(Dataset records)
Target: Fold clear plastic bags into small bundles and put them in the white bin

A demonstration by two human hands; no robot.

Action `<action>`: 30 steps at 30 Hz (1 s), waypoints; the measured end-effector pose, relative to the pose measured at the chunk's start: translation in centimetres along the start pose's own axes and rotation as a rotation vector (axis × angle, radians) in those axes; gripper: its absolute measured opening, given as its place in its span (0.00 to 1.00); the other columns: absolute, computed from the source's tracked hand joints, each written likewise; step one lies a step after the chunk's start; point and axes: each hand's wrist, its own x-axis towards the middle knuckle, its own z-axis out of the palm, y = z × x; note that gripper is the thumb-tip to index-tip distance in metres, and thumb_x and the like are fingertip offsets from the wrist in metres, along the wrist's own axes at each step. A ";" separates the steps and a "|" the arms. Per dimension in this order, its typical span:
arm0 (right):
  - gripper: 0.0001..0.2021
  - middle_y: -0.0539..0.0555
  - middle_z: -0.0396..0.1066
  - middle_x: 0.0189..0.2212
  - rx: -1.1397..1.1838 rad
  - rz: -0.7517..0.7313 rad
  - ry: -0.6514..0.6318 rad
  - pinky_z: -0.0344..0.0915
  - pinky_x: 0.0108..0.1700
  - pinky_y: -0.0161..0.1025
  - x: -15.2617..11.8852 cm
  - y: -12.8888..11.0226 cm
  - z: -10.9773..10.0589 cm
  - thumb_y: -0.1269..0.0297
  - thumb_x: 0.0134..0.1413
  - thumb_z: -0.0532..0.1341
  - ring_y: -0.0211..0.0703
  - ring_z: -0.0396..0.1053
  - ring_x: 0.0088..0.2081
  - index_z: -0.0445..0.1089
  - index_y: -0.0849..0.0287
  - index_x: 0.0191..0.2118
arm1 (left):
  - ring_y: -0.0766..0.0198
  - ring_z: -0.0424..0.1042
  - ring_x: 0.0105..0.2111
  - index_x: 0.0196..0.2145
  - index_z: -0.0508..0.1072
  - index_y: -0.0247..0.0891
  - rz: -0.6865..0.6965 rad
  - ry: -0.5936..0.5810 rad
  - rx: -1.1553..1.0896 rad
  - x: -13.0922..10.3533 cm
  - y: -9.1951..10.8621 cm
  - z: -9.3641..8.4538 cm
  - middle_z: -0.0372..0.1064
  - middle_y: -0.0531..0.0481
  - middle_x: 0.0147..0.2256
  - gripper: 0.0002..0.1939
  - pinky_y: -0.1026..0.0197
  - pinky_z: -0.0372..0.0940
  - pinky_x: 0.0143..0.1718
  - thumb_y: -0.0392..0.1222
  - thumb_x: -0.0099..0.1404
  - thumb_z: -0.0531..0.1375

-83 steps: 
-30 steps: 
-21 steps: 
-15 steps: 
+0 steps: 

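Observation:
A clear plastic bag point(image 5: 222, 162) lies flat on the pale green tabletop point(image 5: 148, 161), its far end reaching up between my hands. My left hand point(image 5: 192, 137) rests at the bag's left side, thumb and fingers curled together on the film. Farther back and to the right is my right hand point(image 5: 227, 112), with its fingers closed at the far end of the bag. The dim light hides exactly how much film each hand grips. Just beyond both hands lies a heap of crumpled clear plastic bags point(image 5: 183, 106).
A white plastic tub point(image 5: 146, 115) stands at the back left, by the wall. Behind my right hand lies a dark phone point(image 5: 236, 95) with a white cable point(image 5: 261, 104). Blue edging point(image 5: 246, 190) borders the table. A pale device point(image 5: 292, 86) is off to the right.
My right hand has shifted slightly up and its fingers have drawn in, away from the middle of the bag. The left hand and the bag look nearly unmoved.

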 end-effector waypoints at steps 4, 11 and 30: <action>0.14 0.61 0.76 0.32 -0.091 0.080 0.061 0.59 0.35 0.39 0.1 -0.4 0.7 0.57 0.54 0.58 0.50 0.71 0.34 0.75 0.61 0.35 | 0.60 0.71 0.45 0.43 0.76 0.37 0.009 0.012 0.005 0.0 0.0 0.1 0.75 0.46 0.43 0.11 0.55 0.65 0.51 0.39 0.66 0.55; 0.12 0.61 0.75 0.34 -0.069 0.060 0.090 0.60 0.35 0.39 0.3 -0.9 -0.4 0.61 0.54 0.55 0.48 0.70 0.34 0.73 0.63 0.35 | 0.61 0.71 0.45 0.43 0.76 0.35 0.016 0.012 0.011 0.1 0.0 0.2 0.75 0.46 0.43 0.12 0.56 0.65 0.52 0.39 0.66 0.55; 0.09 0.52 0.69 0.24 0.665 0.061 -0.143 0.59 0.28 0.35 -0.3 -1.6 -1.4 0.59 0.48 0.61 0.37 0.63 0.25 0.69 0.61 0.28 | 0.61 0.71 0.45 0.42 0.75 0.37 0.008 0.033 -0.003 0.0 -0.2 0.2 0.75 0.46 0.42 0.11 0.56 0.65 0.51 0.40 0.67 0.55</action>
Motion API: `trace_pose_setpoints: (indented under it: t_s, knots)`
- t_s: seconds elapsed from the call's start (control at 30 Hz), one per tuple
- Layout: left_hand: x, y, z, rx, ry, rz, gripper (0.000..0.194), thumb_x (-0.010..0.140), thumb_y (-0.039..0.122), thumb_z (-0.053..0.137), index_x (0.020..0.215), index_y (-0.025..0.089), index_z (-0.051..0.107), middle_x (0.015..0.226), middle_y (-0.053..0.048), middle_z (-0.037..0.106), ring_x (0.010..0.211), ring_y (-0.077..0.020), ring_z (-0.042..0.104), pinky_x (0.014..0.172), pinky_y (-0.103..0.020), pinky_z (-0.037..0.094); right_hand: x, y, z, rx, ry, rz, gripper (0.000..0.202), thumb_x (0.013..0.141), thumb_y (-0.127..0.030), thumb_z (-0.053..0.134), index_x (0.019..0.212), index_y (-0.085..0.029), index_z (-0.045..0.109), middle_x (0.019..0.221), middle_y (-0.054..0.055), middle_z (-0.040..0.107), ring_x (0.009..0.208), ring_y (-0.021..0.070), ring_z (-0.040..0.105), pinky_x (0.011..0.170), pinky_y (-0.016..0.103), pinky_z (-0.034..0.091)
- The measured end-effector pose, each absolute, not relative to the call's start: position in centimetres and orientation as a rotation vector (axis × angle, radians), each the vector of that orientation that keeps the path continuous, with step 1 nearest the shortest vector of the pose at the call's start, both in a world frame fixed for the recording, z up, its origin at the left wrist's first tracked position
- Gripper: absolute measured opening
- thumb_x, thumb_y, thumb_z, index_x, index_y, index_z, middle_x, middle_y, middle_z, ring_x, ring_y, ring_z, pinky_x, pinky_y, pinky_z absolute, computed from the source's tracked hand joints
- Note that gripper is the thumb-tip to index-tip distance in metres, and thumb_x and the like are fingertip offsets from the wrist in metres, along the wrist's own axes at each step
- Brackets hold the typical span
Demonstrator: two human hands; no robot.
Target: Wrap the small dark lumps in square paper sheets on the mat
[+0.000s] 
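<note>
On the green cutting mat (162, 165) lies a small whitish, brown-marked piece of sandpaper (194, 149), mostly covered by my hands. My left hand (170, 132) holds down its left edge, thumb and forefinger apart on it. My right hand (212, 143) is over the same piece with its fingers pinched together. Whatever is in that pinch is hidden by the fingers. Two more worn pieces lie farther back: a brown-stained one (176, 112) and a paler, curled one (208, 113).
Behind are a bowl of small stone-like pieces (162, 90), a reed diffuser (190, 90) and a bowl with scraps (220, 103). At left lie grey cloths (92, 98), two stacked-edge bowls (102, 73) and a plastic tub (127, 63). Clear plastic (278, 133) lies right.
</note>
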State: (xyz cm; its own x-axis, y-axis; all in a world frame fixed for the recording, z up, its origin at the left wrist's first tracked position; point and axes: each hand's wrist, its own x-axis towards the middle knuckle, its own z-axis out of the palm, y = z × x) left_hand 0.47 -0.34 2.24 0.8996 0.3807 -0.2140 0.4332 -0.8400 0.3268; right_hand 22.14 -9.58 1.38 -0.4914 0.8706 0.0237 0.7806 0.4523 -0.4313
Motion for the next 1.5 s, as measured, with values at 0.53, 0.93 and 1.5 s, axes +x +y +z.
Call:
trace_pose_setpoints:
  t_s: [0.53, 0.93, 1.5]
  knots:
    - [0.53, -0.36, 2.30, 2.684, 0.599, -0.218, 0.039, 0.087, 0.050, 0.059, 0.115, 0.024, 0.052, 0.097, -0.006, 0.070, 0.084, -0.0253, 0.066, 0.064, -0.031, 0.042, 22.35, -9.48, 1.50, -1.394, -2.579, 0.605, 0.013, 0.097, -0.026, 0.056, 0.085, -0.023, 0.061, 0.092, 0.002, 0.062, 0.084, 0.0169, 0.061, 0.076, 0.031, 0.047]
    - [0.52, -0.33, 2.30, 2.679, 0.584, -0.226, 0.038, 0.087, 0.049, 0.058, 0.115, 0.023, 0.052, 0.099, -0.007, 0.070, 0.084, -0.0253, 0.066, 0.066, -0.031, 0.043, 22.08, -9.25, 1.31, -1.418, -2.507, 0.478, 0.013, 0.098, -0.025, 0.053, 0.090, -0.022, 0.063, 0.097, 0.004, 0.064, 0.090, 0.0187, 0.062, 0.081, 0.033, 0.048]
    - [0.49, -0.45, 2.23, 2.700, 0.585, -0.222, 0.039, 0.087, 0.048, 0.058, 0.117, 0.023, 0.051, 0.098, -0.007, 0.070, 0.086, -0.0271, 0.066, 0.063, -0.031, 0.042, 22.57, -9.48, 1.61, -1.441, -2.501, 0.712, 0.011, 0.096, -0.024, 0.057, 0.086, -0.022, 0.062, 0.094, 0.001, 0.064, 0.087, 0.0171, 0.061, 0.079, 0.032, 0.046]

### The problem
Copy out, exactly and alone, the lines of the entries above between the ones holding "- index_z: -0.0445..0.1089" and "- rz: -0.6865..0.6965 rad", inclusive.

### Reply
  - index_z: -0.0445..0.1089
  - index_y: -0.0849..0.0287
  - index_x: 0.0191..0.2118
arm1 (left):
  - ring_y: -0.0766..0.0198
  - ring_z: -0.0424..0.1042
  - ring_x: 0.0105..0.2111
  - index_x: 0.0196..0.2145
  - index_z: -0.0508..0.1072
  - index_y: -0.0247..0.0891
  - rz: -0.6865..0.6965 rad

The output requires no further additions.